- [Assignment]:
If a line in the listing includes the word "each", copy it out.

- [Information provided]:
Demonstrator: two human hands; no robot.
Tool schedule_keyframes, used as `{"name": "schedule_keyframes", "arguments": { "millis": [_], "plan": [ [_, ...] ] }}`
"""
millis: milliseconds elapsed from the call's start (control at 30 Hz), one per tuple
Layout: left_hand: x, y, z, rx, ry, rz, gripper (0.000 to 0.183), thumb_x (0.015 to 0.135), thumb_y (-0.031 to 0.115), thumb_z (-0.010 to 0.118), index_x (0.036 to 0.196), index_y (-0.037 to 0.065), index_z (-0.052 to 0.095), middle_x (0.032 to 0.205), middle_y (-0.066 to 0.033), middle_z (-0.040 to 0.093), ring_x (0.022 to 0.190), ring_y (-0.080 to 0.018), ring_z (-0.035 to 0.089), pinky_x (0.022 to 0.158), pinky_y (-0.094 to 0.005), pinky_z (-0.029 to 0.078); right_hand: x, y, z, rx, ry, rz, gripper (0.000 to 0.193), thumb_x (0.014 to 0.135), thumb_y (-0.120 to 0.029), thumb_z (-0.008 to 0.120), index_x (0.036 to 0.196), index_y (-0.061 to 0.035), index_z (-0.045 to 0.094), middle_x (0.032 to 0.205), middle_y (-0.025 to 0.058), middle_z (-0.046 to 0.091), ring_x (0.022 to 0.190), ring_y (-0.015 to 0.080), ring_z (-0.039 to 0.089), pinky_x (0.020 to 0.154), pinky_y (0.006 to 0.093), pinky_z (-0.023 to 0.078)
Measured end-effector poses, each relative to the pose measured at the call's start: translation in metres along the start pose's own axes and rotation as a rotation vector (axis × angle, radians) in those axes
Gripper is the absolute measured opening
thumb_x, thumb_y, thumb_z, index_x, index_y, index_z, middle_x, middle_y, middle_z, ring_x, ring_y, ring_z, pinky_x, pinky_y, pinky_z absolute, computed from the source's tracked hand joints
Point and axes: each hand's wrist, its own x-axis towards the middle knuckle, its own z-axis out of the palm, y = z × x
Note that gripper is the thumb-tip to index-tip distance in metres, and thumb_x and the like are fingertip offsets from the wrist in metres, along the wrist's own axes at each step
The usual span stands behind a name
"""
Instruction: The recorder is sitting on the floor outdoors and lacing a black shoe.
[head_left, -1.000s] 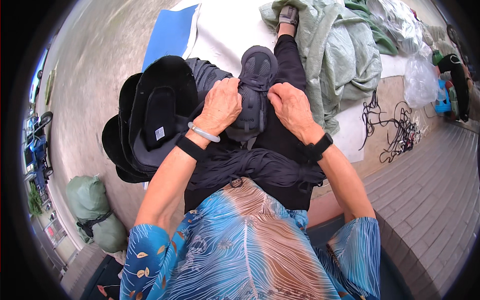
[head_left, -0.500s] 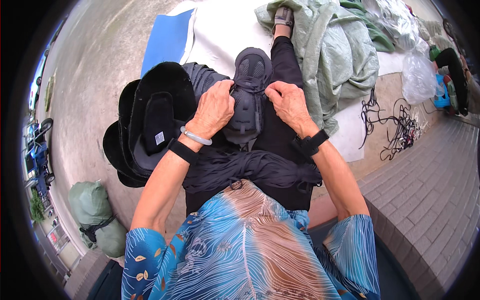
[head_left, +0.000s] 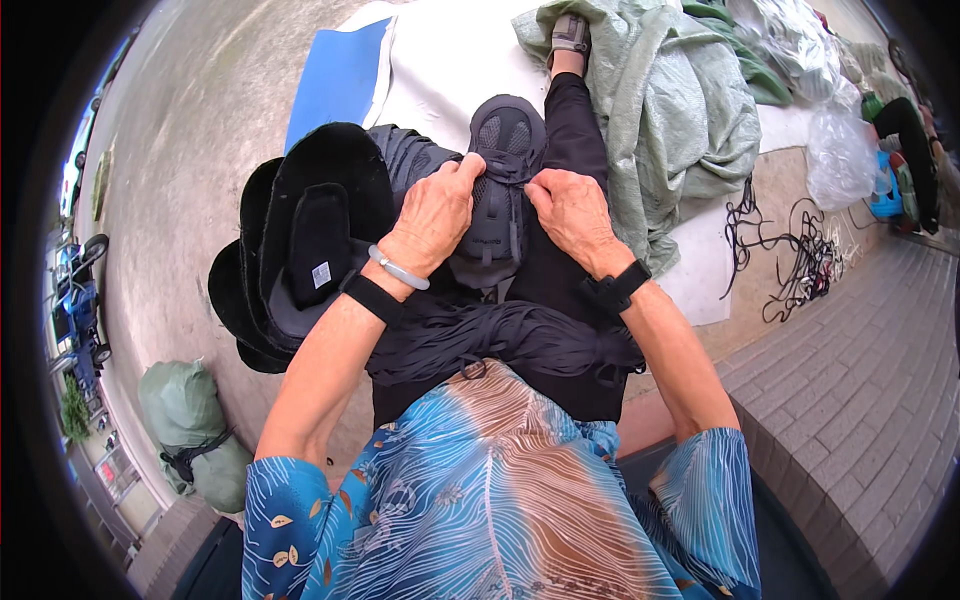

- [Your solution]:
Measured end-effector poses, each relative to the pose measured at the call's start: translation in metres along the start pose's own axes and rotation as a rotation vector (axis × angle, radians) in those axes
Point and axes: each hand's wrist, its own x-axis towards the middle knuckle, its own z-axis out of the palm, y = z × x
Note that gripper is the thumb-tip to index-tip distance in metres, and thumb_x and the like are fingertip offsets from the wrist in metres, along the wrist's own axes at each step

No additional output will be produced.